= Task details =
Of the material below, only the lines from the line containing "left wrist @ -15" down to the line containing "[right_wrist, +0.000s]" belong in the answer, written out exactly.
= = =
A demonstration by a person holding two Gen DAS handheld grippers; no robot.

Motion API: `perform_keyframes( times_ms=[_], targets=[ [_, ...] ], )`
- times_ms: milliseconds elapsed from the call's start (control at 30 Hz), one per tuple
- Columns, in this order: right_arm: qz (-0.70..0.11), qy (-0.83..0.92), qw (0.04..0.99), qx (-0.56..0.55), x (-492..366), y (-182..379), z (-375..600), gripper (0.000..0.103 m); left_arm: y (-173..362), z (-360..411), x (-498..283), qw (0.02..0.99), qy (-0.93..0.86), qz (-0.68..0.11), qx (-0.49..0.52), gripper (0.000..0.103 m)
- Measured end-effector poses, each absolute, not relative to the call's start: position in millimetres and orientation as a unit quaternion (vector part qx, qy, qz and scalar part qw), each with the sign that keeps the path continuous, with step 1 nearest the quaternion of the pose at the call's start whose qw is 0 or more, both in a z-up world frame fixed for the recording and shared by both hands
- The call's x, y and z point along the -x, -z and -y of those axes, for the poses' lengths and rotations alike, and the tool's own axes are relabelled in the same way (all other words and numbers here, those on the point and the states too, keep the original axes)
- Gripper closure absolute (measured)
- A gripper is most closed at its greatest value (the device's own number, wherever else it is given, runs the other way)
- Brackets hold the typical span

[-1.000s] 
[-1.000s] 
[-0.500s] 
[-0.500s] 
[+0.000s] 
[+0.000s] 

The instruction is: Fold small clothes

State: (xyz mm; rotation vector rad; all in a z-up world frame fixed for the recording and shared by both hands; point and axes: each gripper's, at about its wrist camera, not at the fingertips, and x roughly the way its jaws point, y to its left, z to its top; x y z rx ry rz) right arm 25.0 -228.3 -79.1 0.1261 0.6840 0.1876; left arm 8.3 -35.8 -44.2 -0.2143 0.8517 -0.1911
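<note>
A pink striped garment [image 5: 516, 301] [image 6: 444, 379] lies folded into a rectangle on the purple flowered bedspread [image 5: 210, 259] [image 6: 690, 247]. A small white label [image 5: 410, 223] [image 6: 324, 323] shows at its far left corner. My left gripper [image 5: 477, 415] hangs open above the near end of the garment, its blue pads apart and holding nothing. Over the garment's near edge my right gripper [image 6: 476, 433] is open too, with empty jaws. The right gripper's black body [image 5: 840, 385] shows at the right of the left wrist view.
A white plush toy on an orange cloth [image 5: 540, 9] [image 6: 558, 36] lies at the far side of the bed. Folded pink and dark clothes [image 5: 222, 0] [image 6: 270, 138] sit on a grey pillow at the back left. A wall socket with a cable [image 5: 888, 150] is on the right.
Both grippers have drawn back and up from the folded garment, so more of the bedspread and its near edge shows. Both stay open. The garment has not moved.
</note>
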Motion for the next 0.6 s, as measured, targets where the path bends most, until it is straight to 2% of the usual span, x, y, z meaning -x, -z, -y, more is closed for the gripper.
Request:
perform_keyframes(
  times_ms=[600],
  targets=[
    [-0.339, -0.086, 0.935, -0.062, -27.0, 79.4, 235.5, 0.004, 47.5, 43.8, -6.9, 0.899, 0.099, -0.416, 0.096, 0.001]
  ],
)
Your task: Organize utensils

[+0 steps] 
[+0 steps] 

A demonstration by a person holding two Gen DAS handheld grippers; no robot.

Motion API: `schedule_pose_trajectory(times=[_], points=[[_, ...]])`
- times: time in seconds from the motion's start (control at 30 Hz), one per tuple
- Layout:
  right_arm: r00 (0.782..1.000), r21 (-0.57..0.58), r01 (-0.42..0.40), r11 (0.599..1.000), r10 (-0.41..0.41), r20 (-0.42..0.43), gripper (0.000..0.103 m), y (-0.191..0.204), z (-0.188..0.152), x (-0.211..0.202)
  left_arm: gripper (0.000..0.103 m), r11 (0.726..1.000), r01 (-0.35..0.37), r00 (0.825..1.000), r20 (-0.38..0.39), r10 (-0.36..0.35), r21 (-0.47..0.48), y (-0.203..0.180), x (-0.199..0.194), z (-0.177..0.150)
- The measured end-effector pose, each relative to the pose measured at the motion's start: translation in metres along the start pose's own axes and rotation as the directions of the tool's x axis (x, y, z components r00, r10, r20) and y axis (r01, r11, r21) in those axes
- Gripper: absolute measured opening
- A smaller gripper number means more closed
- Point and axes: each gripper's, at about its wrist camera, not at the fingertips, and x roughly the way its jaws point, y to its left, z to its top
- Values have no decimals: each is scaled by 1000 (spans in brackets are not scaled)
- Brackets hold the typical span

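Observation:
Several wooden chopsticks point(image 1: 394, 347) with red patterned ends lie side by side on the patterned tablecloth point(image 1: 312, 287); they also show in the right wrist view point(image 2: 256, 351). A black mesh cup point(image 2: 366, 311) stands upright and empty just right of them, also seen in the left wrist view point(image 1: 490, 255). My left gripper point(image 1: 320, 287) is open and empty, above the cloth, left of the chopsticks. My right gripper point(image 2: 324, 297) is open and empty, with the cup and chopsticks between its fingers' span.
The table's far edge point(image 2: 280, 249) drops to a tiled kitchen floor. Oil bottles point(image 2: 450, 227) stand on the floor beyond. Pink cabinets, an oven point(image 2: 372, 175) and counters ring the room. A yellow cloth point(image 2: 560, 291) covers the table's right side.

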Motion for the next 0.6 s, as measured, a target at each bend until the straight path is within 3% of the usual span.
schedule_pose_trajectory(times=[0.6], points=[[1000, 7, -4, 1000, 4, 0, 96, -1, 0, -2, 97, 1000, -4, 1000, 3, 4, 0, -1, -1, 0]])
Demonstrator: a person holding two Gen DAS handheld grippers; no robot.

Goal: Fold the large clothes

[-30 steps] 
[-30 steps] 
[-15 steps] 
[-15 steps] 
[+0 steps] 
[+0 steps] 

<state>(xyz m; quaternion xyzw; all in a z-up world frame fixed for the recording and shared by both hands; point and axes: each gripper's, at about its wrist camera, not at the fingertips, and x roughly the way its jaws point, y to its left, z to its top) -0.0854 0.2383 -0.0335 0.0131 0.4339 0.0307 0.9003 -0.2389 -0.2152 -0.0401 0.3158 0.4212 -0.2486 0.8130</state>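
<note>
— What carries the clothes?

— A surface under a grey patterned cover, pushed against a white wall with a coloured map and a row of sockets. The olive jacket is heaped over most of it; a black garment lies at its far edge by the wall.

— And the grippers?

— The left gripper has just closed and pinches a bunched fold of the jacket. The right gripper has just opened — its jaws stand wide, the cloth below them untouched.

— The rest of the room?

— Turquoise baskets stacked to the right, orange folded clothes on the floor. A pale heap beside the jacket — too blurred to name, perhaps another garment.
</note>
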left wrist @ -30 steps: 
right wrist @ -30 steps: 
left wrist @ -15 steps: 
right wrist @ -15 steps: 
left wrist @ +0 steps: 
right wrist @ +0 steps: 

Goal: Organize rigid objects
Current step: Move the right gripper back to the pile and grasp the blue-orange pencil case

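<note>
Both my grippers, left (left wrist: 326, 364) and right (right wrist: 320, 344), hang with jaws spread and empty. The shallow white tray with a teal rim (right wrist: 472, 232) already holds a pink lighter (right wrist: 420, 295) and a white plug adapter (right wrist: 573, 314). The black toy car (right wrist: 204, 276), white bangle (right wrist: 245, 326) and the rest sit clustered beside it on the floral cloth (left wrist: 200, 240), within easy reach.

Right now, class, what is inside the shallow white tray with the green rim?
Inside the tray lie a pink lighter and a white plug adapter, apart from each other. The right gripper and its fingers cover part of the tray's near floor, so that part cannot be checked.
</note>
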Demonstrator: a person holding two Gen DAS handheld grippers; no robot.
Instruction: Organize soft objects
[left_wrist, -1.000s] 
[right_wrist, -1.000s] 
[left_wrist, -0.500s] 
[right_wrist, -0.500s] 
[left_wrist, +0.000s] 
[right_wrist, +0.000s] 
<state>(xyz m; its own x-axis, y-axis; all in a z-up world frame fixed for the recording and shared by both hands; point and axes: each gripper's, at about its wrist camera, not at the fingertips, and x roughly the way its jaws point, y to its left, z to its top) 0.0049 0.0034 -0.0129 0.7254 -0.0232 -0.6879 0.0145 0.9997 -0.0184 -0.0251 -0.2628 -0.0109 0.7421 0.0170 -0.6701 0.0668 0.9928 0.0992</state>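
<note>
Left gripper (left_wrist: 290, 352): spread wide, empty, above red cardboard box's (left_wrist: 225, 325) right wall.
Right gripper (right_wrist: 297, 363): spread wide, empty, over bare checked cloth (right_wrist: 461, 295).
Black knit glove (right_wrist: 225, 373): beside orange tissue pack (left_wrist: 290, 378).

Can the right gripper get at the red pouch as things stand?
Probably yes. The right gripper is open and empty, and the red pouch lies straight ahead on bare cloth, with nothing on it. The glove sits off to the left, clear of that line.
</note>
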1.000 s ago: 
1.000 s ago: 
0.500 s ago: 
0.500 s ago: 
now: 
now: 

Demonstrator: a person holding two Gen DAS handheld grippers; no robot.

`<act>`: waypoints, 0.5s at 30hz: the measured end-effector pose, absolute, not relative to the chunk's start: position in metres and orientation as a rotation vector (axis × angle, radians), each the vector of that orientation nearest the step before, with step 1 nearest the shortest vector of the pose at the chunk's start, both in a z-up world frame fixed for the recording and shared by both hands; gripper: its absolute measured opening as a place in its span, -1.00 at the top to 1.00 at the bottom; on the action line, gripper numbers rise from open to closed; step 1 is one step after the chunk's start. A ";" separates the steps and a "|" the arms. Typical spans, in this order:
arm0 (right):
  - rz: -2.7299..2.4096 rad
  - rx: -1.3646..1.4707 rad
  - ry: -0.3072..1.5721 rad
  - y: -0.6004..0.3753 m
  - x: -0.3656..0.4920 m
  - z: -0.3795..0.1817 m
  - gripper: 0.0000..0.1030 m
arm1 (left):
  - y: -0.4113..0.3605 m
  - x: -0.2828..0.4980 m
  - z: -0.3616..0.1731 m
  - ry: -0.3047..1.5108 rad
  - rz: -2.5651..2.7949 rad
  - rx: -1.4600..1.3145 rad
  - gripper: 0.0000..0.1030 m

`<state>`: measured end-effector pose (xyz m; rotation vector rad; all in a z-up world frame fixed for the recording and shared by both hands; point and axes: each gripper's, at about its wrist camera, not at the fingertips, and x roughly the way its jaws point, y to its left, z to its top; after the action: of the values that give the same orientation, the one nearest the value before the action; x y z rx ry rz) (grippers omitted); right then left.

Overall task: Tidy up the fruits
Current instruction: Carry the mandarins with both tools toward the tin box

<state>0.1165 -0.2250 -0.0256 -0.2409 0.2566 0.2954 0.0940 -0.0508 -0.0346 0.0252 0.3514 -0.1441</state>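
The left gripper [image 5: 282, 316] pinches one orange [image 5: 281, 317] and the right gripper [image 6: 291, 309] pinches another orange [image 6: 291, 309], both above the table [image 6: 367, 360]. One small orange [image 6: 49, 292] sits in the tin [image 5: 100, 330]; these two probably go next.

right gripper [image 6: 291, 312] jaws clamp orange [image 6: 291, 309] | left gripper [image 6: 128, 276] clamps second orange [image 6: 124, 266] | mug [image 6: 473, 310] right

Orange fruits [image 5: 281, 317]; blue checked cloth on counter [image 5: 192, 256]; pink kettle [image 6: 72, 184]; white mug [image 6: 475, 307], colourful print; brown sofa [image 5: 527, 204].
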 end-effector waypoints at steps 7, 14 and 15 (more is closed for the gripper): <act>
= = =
= Exercise result =
left wrist @ -15 steps: 
right wrist @ -15 steps: 
left wrist @ +0 steps: 
right wrist @ +0 steps: 

Goal: Organize rigid objects
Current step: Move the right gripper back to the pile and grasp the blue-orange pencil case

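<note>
Both my grippers, left (left wrist: 326, 364) and right (right wrist: 320, 344), hang with jaws spread and empty. The shallow white tray with a teal rim (right wrist: 472, 232) already holds a pink lighter (right wrist: 420, 295) and a white plug adapter (right wrist: 573, 314). The black toy car (right wrist: 204, 276), white bangle (right wrist: 245, 326) and the rest sit clustered beside it on the floral cloth (left wrist: 200, 240), within easy reach.

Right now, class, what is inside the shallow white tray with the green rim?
Inside the tray lie a pink lighter and a white plug adapter, apart from each other. The right gripper and its fingers cover part of the tray's near floor, so that part cannot be checked.
</note>
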Demonstrator: a person holding two Gen DAS handheld grippers; no robot.
Instruction: Organize soft objects
[left_wrist, -1.000s] 
[right_wrist, -1.000s] 
[left_wrist, -0.500s] 
[right_wrist, -0.500s] 
[left_wrist, +0.000s] 
[right_wrist, +0.000s] 

There's nothing else to the answer.